Potty pooper! Hate-spreading homophobe is barred from Borough Hall bathroom!
Community Newspaper Group / Stephen Brown

The public bathrooms inside Borough Hall are no longer available for the people’s business — thanks to a homophobic street preacher’s vile screeds and a police officer who apparently believes that it’s her job to shred the First Amendment.

Like all members of the public and the vendors outside Borough Hall, Brother J.J. Richardson was long allowed to use the bathrooms on the ground floor of the borough’s seat of power.

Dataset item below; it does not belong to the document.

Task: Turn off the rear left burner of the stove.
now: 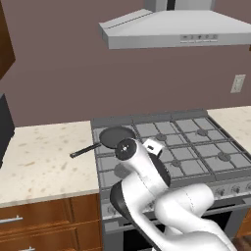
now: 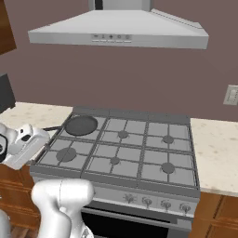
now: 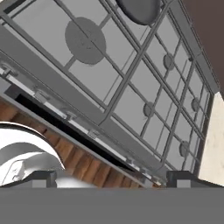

But Richardson, who sells Bibles when he’s not handing out homophobic, hate-filled pamphlets, says he was banned from seeking relief because his writing offended the police officer at the entrance desk.

To cover her tracks, there is now a sign saying that the bathrooms are closed to the public — but this reporter, and a trash collector, plus other vendors had no problem passing the cop’s litmus test the other day.

“She’s selective in who she lets in,” said another vendor, Aaron Harding, who sells clothing and other fabrics.

Yes, Richardson’s leaflets are appalling by most civilized standards — and can’t be reprinted here — but the First Amendment guarantee of free speech means nothing if the person making the speech is punished for it, especially by a government officer! That’s the point of the amendment in the first place — to bar government from “abridging the freedom of speech.” Courts have consistently knocked down government efforts to curtail one kind of speech, yet not other equally vile beliefs.

Yet this cop, who would only tell me her surname — Gibson — has apparently shredded the Bill of Rights in the name of keeping a hate-filled preacher off Borough Halls porcelain throne.

It all reminds me of a twisted take on Samuel 8:18: “You will cry out for relief from the king you have chosen, and the LORD will not answer you in that day.”

Richardson said that his cries for relief were first rebuffed by Officer Gibson at Borough Hall on April 2. He nearly stained his pants with hellfire and brimstone, but fortunately made it to the Court Street Starbucks on time.

He quickly figured out that Gibson was barring only him, and turned his literary wrath against her. That’s when the sign barring everyone went up.

A spokesman for Borough Hall directed all inquiries to Citywide Administrative Services and the NYPD. Citywide Administrative Services declined to comment and the NYPD was unable to respond to my inquiry before my ever-urgent online deadline.

For her part, Gibson wouldn’t confirm any beef with Richardson — or anyone else.

“[The bathroom] has always been closed to the public, but we extended a courtesy,” said Gibson.

But it’s not her “courtesy” to extend.